Kelly Sundberg is the author of the memoir Goodbye, Sweet Girl (HarperCollins 2018). Her essay “It Will Look Like a Sunset” was anthologized in Best American Essays 2015, and other essays have been listed as notables. Her work has appeared in Guernica, Slice, Denver Quarterly, Alaska Quarterly Review, Gulf Coast, and many other places. She has been the recipient of grants or fellowships from Vermont Studio Center, A Room of Her Own Foundation, Dickinson House, National Endowment for the Arts, and the Ohio Arts Council. She is an Assistant Professor at Ashland University and lives in Columbus, Ohio with her teenage son. 

Taylor Thomas (she/her) is a biracial & bisexual emerging writer from Indiana. Her work has been published or forthcoming in Bayou Magazine, Salt Hill Journal, So to Speak Journal, and more. She received the Outstanding Literary Essay award from Voices of Diversity in 2021. She currently attends the University of Notre Dame’s MFA in Creative Writing. She lives in South Bend, Indiana with her husband, Herschel, and her dogs, Bella & Buster.

C.J. Wackerman is a teacher and poet from Fairfield, Connecticut. A recent graduate from Bowdoin College, C.J. is the recipient of the Denning Fellowship and the Nathalie Walker Llewellyn Poetry Prize. C.J. is currently teaching English on a Fulbright Scholarship in Chanthaburi, Thailand.
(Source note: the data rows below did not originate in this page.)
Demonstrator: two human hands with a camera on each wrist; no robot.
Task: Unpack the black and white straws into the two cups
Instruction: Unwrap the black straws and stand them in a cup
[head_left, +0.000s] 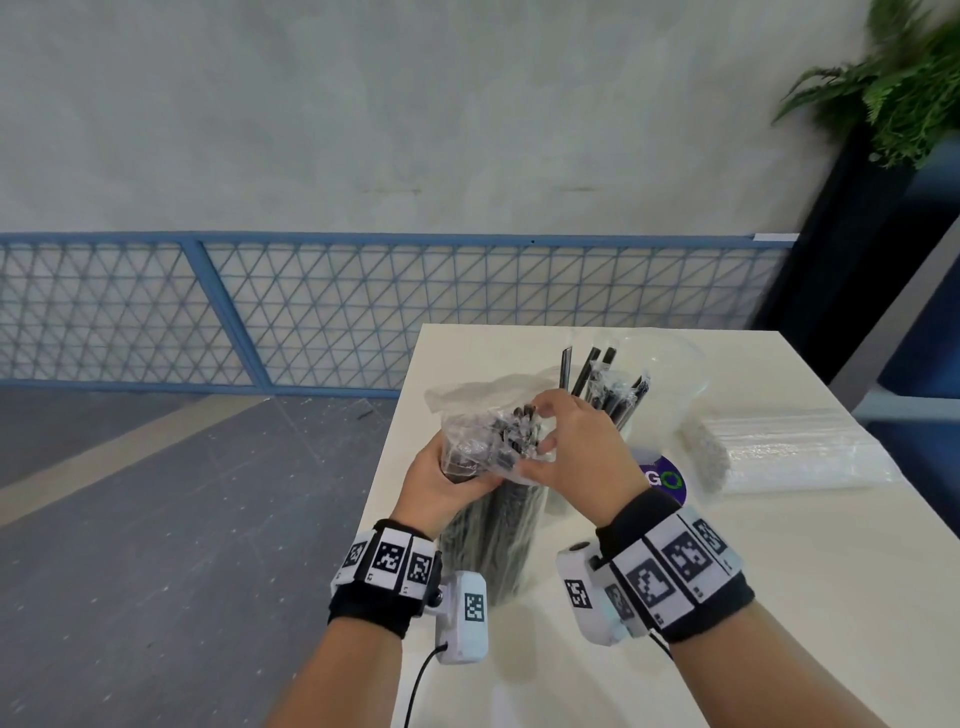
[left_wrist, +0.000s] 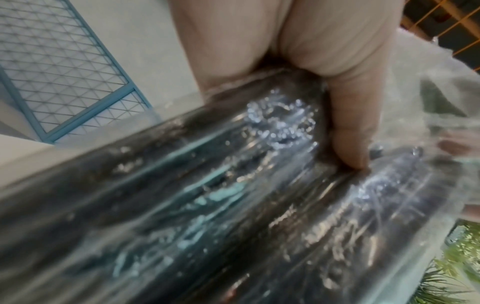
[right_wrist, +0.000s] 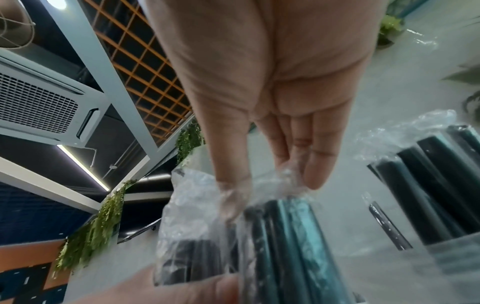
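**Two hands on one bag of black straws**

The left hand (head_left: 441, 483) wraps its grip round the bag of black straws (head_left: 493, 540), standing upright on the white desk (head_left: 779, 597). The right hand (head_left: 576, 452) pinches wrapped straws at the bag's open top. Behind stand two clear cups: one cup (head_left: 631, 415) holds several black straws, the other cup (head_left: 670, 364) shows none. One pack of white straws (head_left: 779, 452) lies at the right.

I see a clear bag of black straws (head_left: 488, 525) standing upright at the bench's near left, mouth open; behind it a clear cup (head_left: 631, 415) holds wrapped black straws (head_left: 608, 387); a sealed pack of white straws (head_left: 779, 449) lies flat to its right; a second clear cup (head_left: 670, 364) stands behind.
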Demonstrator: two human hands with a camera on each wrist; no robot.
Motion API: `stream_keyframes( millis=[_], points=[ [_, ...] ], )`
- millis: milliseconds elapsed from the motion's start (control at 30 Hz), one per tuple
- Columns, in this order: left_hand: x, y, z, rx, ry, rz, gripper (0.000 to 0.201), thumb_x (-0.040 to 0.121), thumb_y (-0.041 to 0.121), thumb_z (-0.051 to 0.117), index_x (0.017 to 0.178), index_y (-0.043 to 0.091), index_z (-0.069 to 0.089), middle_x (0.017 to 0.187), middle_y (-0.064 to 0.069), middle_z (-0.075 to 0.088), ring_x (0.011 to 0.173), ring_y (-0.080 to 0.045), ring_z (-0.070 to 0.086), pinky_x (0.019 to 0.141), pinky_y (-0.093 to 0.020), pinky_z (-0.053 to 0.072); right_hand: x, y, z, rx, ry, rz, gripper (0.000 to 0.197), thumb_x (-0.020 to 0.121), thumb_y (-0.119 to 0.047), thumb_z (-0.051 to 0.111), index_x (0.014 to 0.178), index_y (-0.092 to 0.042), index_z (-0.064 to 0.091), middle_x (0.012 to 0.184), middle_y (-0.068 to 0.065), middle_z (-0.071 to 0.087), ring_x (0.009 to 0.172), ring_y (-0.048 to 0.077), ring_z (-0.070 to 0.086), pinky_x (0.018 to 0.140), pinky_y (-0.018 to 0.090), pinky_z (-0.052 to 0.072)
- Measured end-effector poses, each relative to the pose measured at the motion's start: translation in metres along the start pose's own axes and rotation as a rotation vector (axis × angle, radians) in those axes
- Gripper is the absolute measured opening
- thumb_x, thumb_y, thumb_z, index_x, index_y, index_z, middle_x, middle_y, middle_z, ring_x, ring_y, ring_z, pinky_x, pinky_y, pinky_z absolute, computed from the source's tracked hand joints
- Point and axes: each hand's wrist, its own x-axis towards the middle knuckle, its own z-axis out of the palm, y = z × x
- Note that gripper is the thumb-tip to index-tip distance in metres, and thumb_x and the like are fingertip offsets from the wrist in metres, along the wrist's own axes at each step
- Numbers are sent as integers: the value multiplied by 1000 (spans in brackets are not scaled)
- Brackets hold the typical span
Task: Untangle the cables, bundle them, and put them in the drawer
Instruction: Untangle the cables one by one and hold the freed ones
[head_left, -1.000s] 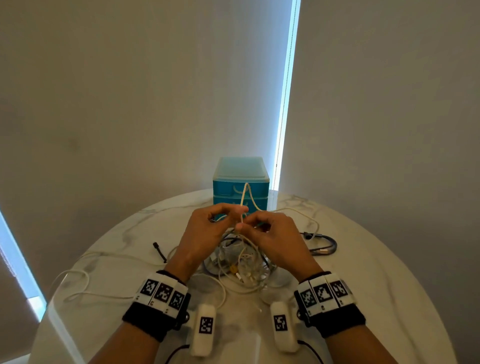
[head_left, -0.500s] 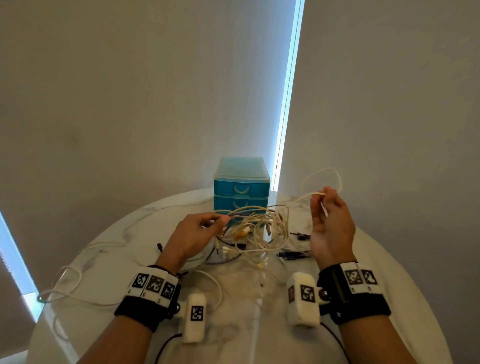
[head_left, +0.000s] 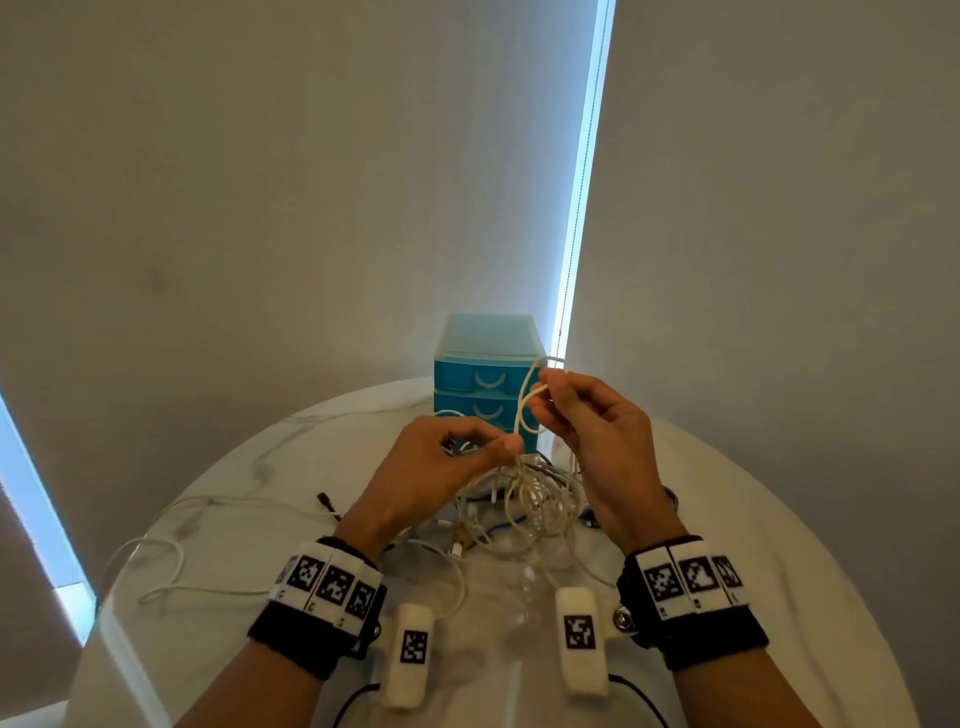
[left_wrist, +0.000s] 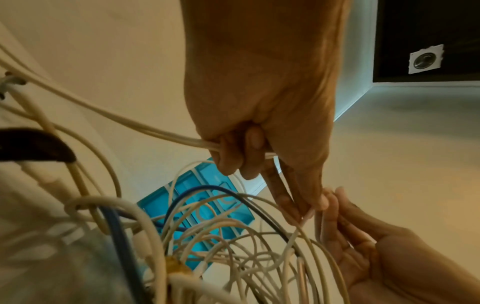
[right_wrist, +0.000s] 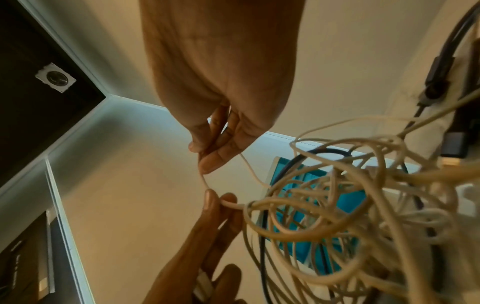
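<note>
A tangle of cream cables (head_left: 537, 499) with a dark blue one hangs from my hands onto the round marble table (head_left: 753, 519). My left hand (head_left: 498, 441) pinches several cream strands at the top of the tangle, and two more strands run through its curled fingers (left_wrist: 233, 152). My right hand (head_left: 545, 387) is slightly higher and further back, pinching a thin cream cable loop (head_left: 522, 400) between thumb and fingers (right_wrist: 207, 162). The teal drawer unit (head_left: 485, 374) stands behind the hands with its drawers closed.
A loose white cable (head_left: 171, 545) snakes over the left side of the table. A black plug (head_left: 326, 501) lies left of the tangle, and a dark cable (head_left: 670, 499) lies to its right. The wall is close behind the drawers.
My right hand swung out to the right with a cream cable, then came back in beside the left hand. The tangle, stretched between the hands before, now hangs under them.
</note>
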Motion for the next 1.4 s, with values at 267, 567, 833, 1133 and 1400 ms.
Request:
stream_keyframes(
  millis=[267, 567, 833, 1133, 1400],
  points=[
    [5, -11, -11, 103, 355, -3, 20, 101, 40, 72, 90, 26, 81, 88, 11, 79, 88, -3, 71, 73, -5, 45, -7, 32, 0, -550, -253, 157, 32, 87, -27, 90, 113, -21, 72, 102, -2, 80, 92, 12, 78, 83, 29, 65],
    [9, -14, -22, -181, 607, -74, 30, 104, 45, 67, 91, 22, 80, 97, 11, 80, 98, -6, 70, 85, -25, 50, -3, 25, -15, -1028, -221, 4, 14, 95, -21, 80, 94, -34, 74, 92, -17, 73, 81, 0, 67, 66, 13, 49],
    [4, 4, -7, -156, 317, 78, 23, 105, 37, 63, 117, 22, 76, 109, 11, 80, 111, -2, 71, 87, -9, 52, -11, 33, 11, -876, -254, -216, 15, 101, -35, 73, 110, -26, 81, 95, -15, 73, 91, 0, 66, 76, 9, 49],
    [7, -26, -7, 122, -56, -33, 16, 103, 40, 69, 113, 38, 82, 109, 23, 79, 107, 3, 70, 97, -30, 55, -4, 24, 5, -413, 130, -254, 13, 108, -17, 63, 107, -17, 76, 90, -2, 78, 84, 13, 76, 70, 24, 55],
    [6, -30, -18, 239, 117, -114, 9, 97, 38, 77, 103, 43, 81, 90, 21, 75, 94, 5, 66, 72, -14, 41, 6, 10, -7, 41, 334, -185, 19, 111, -11, 56, 119, -13, 73, 102, 4, 78, 96, 18, 76, 71, 24, 55]
  ],
)
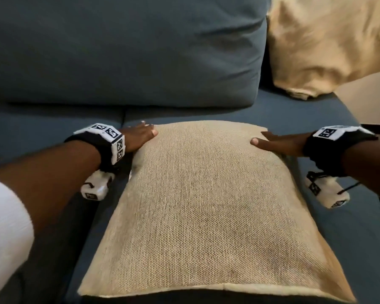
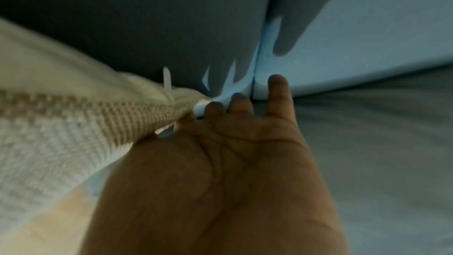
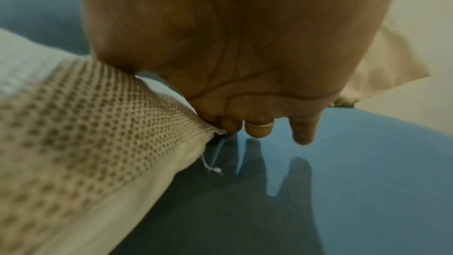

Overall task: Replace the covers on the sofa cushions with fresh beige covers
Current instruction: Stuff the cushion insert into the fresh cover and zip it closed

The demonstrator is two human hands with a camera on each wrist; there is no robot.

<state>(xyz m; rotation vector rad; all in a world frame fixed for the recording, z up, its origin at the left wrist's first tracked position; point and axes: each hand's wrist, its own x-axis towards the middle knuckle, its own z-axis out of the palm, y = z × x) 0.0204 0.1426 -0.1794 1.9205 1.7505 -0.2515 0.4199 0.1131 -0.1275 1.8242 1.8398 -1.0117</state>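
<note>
A cushion (image 1: pixel 206 205) in coarse, open-weave beige cloth, burlap-like and matt, lies on a sofa (image 1: pixel 140 51) upholstered in smooth, matt blue-grey fabric. Its edges show a plainer, finer cream cloth, with a loose thread (image 3: pixel 210 166) at one far corner. Far right, a second cushion (image 1: pixel 327 44) wears softer, wrinkled beige cloth. A thin ring (image 3: pixel 259 124) with a metallic sheen sits on one finger.
</note>
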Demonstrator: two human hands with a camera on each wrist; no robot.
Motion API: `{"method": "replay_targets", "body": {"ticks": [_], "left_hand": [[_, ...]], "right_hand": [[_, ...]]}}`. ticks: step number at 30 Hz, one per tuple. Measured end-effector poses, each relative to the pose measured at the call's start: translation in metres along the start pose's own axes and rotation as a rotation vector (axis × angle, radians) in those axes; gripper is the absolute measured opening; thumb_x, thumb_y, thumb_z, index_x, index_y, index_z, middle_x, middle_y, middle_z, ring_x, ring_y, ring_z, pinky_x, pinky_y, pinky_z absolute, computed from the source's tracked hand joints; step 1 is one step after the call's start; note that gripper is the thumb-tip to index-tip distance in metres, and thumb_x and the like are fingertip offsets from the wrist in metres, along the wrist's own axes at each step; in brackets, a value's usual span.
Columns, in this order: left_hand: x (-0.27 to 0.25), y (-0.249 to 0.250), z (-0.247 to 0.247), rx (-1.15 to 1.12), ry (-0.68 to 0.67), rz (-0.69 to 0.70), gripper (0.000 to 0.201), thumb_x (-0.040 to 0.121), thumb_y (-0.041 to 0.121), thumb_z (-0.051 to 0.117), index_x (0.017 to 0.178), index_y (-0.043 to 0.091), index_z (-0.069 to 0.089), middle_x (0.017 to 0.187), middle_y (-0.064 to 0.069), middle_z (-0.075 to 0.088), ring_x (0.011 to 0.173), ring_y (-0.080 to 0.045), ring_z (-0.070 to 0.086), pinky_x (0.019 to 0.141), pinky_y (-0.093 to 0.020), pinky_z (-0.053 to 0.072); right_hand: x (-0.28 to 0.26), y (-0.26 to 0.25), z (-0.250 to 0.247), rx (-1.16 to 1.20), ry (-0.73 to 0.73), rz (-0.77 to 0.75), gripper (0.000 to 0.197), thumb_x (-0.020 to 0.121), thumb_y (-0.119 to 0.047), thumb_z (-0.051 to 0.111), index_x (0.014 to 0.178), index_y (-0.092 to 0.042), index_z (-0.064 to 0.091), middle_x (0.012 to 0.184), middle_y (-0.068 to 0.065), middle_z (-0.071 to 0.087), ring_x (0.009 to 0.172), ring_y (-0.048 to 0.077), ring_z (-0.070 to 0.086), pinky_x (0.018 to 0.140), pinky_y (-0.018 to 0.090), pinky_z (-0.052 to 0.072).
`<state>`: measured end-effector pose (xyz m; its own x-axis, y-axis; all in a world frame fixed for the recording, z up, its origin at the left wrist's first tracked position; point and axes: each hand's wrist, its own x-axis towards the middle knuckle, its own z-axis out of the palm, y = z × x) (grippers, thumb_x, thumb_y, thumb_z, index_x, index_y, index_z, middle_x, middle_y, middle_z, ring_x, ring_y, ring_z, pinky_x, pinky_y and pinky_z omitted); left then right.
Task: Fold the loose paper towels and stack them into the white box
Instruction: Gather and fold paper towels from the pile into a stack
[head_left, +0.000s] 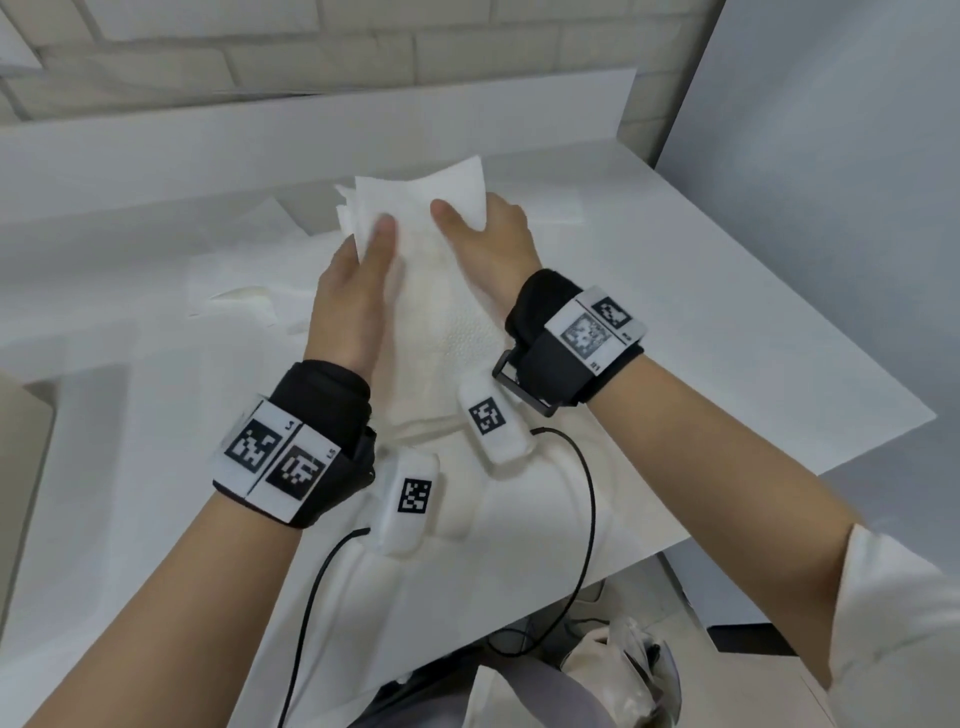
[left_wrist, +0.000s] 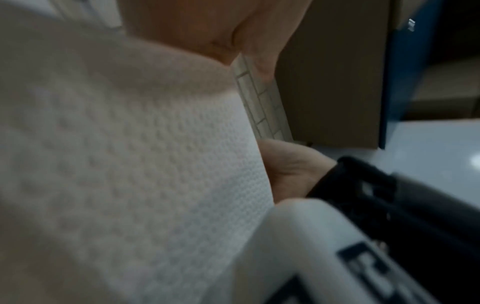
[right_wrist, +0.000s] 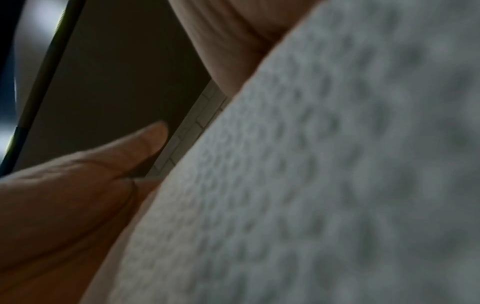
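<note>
One white desk (head_left: 701, 291) holds loose paper towels (head_left: 234, 296), too blurry to count. Two hands are up above it. The left hand (head_left: 353, 296) and the right hand (head_left: 488, 239) each pinch one paper towel (head_left: 421, 208) at its side edges, thumbs on top. The towel hangs down between them.

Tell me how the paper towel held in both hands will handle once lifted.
Probably floppy: the towel drapes from the left hand and right hand down to the table. Likely light, held by thumb pinches. Its dimpled surface probably resists slipping.
</note>
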<state>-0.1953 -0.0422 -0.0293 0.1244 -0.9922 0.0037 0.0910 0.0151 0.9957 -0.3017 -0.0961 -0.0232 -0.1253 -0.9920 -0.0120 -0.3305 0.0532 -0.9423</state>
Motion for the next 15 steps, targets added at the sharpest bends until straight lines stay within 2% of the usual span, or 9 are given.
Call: {"method": "replay_targets", "body": {"ticks": [2, 4, 5, 7, 9, 12, 13, 15], "left_hand": [[-0.001, -0.001, 0.001, 0.111, -0.015, 0.099, 0.043, 0.084, 0.027, 0.059, 0.124, 0.014, 0.05, 0.12, -0.003, 0.061, 0.109, -0.017, 0.06, 0.097, -0.037, 0.048], [0.001, -0.003, -0.004, 0.143, 0.015, 0.139, 0.053, 0.079, 0.021, 0.057, 0.129, 0.013, 0.042, 0.124, -0.004, 0.057, 0.111, -0.018, 0.058, 0.097, -0.04, 0.048], [0.003, -0.004, -0.007, 0.125, 0.036, 0.144, 0.054, 0.08, 0.017, 0.056, 0.131, 0.014, 0.038, 0.126, -0.004, 0.055, 0.113, -0.018, 0.057, 0.098, -0.04, 0.047], [0.006, -0.005, -0.013, 0.086, 0.036, 0.156, 0.061, 0.081, 0.013, 0.055, 0.135, 0.017, 0.027, 0.132, -0.006, 0.049, 0.117, -0.019, 0.054, 0.1, -0.043, 0.046], [0.011, -0.007, -0.017, 0.101, 0.01, 0.16, 0.075, 0.081, 0.01, 0.055, 0.142, 0.021, 0.013, 0.136, -0.007, 0.045, 0.12, -0.019, 0.052, 0.101, -0.043, 0.044], [0.018, -0.012, -0.021, 0.163, -0.042, 0.094, 0.093, 0.085, 0.003, 0.06, 0.146, 0.023, -0.007, 0.132, 0.002, 0.046, 0.117, -0.013, 0.052, 0.104, -0.04, 0.041], [0.019, -0.014, -0.022, 0.173, -0.072, 0.062, 0.098, 0.082, 0.005, 0.064, 0.147, 0.022, -0.007, 0.131, 0.003, 0.048, 0.117, -0.013, 0.053, 0.104, -0.041, 0.041], [0.023, -0.017, -0.023, 0.205, -0.155, -0.006, 0.098, 0.071, 0.013, 0.072, 0.147, 0.02, 0.01, 0.127, 0.001, 0.055, 0.112, -0.016, 0.058, 0.099, -0.043, 0.046]], "right_hand": [[-0.006, -0.004, -0.002, 0.038, -0.014, 0.038, 0.058, 0.086, -0.048, 0.054, 0.124, -0.005, 0.042, 0.127, 0.009, 0.043, 0.116, 0.027, 0.048, 0.098, 0.039, 0.043], [-0.006, 0.003, -0.007, 0.067, -0.085, 0.076, 0.065, 0.089, -0.046, 0.053, 0.133, -0.008, 0.025, 0.132, 0.004, 0.033, 0.122, 0.021, 0.041, 0.095, 0.027, 0.037], [-0.008, 0.004, -0.01, 0.083, -0.142, 0.092, 0.07, 0.088, -0.048, 0.054, 0.136, -0.009, 0.022, 0.135, 0.003, 0.033, 0.124, 0.02, 0.041, 0.095, 0.026, 0.036], [-0.014, 0.007, -0.014, 0.078, -0.264, 0.084, 0.068, 0.086, -0.046, 0.058, 0.137, -0.011, 0.03, 0.135, 0.003, 0.046, 0.12, 0.019, 0.049, 0.1, 0.03, 0.041], [-0.019, 0.009, -0.014, 0.081, -0.337, 0.015, 0.052, 0.089, -0.031, 0.06, 0.133, -0.011, 0.042, 0.129, 0.004, 0.056, 0.116, 0.018, 0.056, 0.101, 0.033, 0.044], [-0.023, 0.013, -0.012, 0.086, -0.269, -0.065, 0.046, 0.09, -0.01, 0.056, 0.133, -0.006, 0.039, 0.128, 0.006, 0.054, 0.116, 0.019, 0.054, 0.098, 0.03, 0.044], [-0.024, 0.014, -0.012, 0.085, -0.234, -0.09, 0.043, 0.091, -0.008, 0.054, 0.13, -0.006, 0.039, 0.123, 0.004, 0.054, 0.111, 0.018, 0.054, 0.093, 0.026, 0.045], [-0.025, 0.013, -0.011, 0.095, -0.147, -0.127, 0.032, 0.092, -0.006, 0.051, 0.122, -0.007, 0.04, 0.109, 0.0, 0.054, 0.098, 0.014, 0.053, 0.078, 0.015, 0.045]]}}
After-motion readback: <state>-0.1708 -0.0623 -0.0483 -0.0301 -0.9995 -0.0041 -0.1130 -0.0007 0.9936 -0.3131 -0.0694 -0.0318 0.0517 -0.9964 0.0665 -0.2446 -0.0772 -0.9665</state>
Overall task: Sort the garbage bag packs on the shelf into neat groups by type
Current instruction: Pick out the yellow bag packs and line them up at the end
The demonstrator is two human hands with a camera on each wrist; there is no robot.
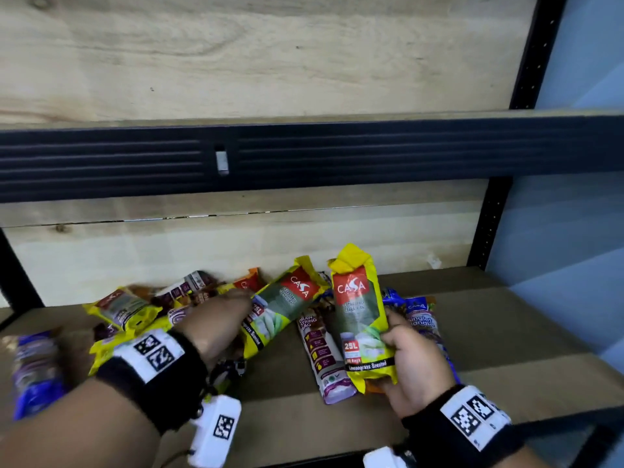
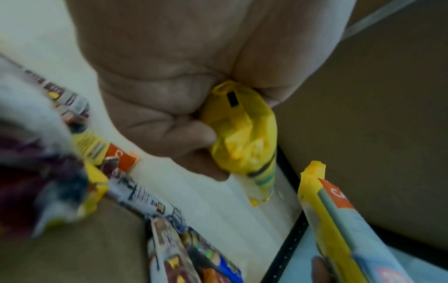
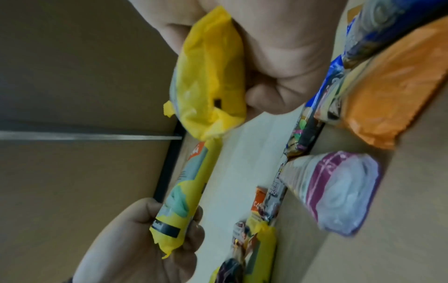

Dare Williams (he/they) is a Queer HIV-positive poet and literary worker rooted in Southern California. A 2019 PEN America Emerging Voices Fellow, he has received support/fellowships for his work from John Ashbury Home School, The Frost Place, Brooklyn Poets, Breadloaf, and Tin House. Dare’s poetry has been nominated for a Pushcart Prize, Best of the Net, and Best American Poets. His work has been featured or forthcoming in Foglifter, Frontier, Kissing Dynamite and elsewhere. He is currently an MFA candidate at Warren Wilson College. Follow him at Darewilliams.com.

Tara Isabel Zambrano is a writer of color and the author of Death, Desire And Other Destinations, a full-length flash collection by OKAY Donkey Press. Her work has won the first prize in The Southampton Review Short Short Fiction Contest 2019, a second prize in Bath Flash Award 2020, been a Finalist in Bat City Review 2018 Short Prose Contest and Mid-American Review Fineline 2018 Contest. Her flash fiction has been published in The Best Small Fictions 2019, The Best Micro Fiction 2019, 2020 Anthology. She lives in Texas.

Jake Zawlacki is currently an MFA candidate at Louisiana State University. His work has appeared in The Saturday Evening Post, Hamilton Stone Review, and The Citron Review.